__TASK TO CARRY OUT__
For this exercise, return exactly the lines of the material below that begin at the one with "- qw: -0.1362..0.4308" and stop after the one with "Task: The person".

:::::

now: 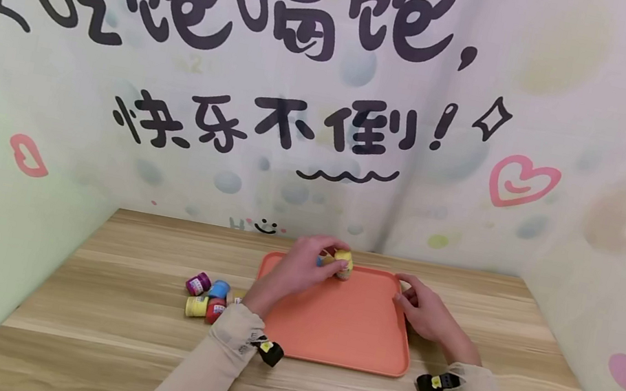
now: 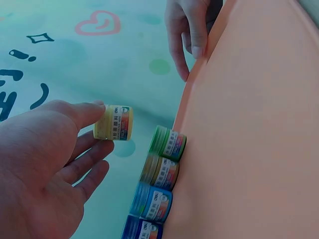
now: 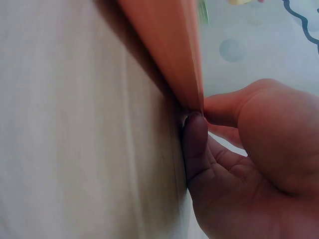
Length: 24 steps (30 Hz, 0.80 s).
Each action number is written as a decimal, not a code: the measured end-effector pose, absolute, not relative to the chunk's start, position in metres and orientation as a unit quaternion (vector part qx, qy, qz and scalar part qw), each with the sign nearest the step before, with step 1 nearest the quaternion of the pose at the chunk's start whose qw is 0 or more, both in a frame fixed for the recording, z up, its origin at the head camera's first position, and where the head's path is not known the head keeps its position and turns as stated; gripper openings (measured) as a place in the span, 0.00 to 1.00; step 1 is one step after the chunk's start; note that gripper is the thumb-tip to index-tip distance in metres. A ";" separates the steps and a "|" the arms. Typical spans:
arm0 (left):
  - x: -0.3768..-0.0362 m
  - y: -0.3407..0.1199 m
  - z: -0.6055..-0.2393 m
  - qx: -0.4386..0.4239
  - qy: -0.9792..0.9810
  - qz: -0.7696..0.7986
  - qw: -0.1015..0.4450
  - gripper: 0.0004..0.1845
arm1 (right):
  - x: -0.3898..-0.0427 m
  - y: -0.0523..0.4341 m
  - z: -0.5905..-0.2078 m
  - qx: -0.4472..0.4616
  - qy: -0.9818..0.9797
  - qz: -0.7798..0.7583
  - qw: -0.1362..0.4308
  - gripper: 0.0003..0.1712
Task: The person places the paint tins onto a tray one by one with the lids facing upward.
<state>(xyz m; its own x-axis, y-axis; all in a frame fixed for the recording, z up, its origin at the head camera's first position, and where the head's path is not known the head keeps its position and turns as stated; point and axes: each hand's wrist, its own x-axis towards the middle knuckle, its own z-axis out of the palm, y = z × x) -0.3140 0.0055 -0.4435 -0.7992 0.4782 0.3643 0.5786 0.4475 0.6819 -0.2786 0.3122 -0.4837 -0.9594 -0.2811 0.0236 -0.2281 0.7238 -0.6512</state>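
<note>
Yellow paint jar is pinched in the left hand grip, just beyond the tray's jar row; right hand fingers pinch the tray corner.

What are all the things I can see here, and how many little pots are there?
Tray: one, orange, middle of the table.
Pots lined up on the tray: four showing, green, brownish yellow, light blue and dark blue, in a row along its far edge.
Yellow pot: one, in the left hand's fingers, above that row.
Loose pots: about five, purple, blue, yellow, red and one half hidden, on the table left of the tray.
Table: one, light wood.
Wall: pastel, with black writing and a pink heart.
Left hand: pinches the yellow pot.
Right hand: grips the tray's far right corner.
</note>
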 end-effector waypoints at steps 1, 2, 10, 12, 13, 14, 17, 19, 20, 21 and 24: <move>-0.314 0.007 -0.443 -0.312 -0.847 -0.426 0.062 0.16 | -0.279 0.312 -0.484 -0.138 0.928 -0.344 0.038 0.29; -0.314 0.008 -0.443 -0.314 -0.845 -0.428 0.064 0.16 | -0.279 0.313 -0.484 -0.138 0.929 -0.343 0.037 0.29; -0.319 0.020 -0.444 -0.318 -0.845 -0.424 0.069 0.16 | -0.281 0.314 -0.485 -0.135 0.930 -0.340 0.035 0.29; -0.320 0.023 -0.444 -0.319 -0.845 -0.424 0.066 0.16 | -0.281 0.314 -0.486 -0.137 0.930 -0.339 0.036 0.29; -0.320 0.024 -0.444 -0.320 -0.846 -0.421 0.066 0.16 | -0.281 0.314 -0.486 -0.137 0.930 -0.339 0.035 0.29; -0.321 0.026 -0.444 -0.320 -0.846 -0.421 0.065 0.16 | -0.281 0.314 -0.486 -0.135 0.930 -0.339 0.035 0.29; -0.322 0.030 -0.445 -0.321 -0.846 -0.421 0.063 0.16 | -0.280 0.314 -0.486 -0.137 0.929 -0.341 0.036 0.29; -0.324 0.032 -0.446 -0.321 -0.847 -0.420 0.062 0.17 | -0.280 0.313 -0.486 -0.136 0.929 -0.342 0.036 0.29; -0.324 0.033 -0.446 -0.321 -0.847 -0.420 0.060 0.17 | -0.280 0.313 -0.486 -0.134 0.930 -0.341 0.036 0.29; -0.325 0.035 -0.446 -0.322 -0.847 -0.418 0.060 0.17 | -0.281 0.313 -0.486 -0.133 0.930 -0.342 0.036 0.29; -0.327 0.038 -0.448 -0.325 -0.849 -0.412 0.058 0.17 | -0.282 0.313 -0.486 -0.132 0.931 -0.339 0.035 0.29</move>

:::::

__TASK SOLUTION__
  - qw: -0.1362..0.4308
  - gripper: 0.0003..0.1712
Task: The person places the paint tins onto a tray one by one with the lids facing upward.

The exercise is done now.